* What you will do
Transcribe, exactly and without pictures, the lines below from the line with "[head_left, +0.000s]" to the line with "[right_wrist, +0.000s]", both ends included, and no others.
※ ※ ※
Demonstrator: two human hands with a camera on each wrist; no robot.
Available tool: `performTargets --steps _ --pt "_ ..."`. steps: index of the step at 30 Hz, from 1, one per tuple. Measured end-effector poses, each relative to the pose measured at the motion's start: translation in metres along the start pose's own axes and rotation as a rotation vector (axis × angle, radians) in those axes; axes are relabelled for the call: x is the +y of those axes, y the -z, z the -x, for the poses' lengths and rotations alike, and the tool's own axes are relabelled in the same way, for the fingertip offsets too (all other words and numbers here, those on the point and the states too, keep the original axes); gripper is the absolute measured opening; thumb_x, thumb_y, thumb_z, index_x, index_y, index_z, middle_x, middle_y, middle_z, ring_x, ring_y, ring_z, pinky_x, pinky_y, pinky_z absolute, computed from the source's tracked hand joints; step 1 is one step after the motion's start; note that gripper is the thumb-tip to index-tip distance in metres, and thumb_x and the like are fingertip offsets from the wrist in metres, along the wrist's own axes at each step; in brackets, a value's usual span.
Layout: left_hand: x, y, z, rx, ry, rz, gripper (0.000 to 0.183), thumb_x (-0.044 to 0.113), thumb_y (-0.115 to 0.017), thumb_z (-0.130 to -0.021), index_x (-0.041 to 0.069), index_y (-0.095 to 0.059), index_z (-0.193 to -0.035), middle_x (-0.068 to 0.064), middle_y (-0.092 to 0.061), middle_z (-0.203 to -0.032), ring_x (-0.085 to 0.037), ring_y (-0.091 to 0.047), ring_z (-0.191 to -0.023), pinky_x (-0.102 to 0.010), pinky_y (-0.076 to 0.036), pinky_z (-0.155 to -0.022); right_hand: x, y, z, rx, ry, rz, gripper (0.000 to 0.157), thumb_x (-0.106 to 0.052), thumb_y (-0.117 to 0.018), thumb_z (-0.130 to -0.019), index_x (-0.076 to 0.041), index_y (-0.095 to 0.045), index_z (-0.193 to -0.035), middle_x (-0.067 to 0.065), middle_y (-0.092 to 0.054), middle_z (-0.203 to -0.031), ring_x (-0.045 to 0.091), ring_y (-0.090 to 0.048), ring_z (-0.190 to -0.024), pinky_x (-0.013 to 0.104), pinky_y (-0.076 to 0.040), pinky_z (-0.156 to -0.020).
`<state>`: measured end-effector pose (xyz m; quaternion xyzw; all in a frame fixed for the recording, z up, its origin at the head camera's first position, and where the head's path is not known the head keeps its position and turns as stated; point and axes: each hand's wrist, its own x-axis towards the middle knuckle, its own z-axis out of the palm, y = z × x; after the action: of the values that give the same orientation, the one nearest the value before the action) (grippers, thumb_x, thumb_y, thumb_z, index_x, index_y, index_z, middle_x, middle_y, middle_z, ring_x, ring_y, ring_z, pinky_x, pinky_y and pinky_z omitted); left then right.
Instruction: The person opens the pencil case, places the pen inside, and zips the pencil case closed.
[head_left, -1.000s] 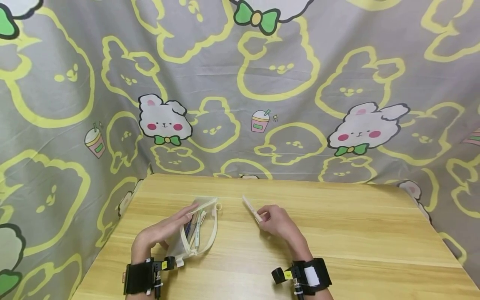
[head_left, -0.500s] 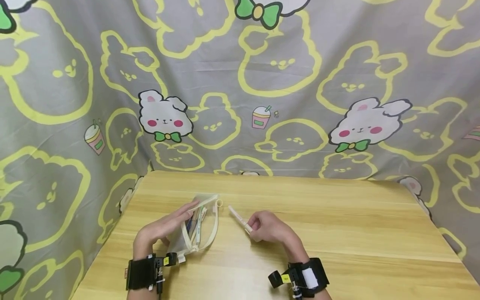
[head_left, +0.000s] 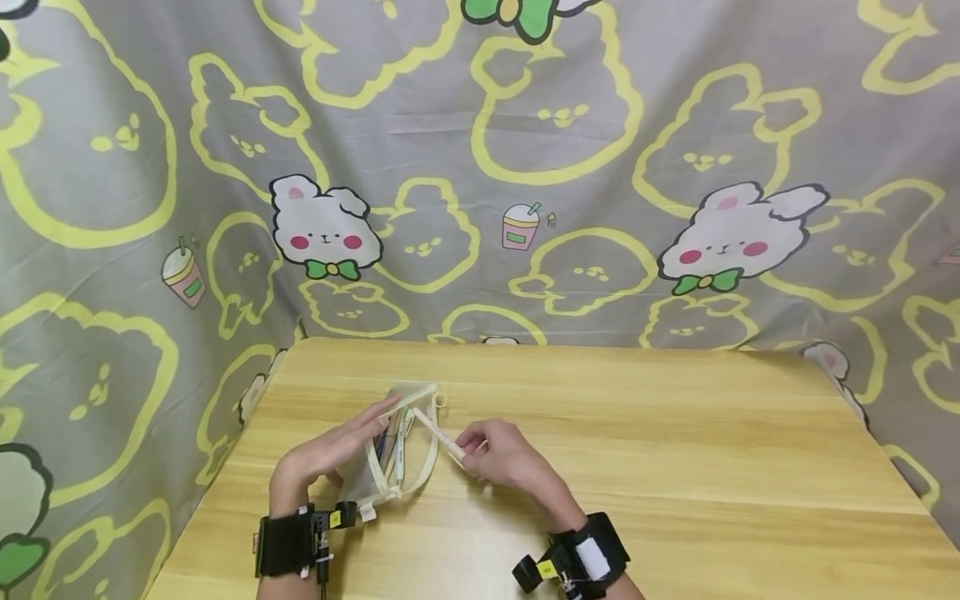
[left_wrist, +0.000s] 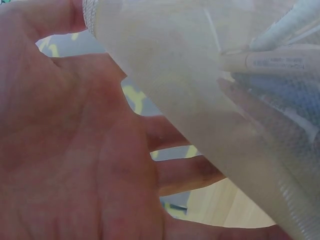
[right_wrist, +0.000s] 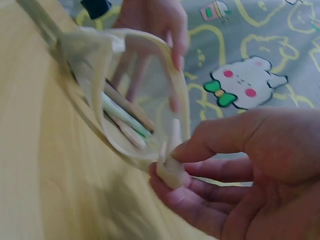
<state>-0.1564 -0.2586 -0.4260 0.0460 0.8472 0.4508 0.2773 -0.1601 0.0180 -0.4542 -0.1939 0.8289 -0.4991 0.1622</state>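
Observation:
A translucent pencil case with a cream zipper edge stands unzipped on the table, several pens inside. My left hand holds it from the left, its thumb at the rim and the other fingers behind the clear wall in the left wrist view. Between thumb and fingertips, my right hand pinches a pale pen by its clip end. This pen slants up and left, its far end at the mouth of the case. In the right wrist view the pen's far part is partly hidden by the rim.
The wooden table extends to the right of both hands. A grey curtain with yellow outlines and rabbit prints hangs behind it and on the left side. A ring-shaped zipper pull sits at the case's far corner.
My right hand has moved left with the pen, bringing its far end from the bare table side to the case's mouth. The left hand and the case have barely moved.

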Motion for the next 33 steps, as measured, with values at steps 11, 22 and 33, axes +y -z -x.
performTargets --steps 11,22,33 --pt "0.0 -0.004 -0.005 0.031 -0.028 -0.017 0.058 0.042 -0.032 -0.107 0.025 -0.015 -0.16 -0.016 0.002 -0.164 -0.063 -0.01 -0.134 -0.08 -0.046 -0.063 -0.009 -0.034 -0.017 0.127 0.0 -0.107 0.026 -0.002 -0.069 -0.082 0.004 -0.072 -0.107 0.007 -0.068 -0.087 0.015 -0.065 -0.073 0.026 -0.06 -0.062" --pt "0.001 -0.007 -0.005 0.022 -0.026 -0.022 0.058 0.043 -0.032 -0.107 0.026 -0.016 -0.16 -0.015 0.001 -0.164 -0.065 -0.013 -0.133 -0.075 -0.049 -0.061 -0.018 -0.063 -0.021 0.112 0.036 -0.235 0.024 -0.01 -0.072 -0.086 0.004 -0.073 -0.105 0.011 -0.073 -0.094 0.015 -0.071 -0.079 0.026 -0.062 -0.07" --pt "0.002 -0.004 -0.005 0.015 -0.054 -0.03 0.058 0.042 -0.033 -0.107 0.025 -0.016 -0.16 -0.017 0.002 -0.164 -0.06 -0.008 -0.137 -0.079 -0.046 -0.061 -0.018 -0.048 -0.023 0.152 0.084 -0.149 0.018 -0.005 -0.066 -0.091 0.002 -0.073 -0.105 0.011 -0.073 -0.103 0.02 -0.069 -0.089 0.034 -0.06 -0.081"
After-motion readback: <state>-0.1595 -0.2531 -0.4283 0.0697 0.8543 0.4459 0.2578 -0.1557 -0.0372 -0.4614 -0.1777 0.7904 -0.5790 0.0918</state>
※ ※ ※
* Your response
[head_left, +0.000s] 
[left_wrist, +0.000s] 
[right_wrist, +0.000s] 

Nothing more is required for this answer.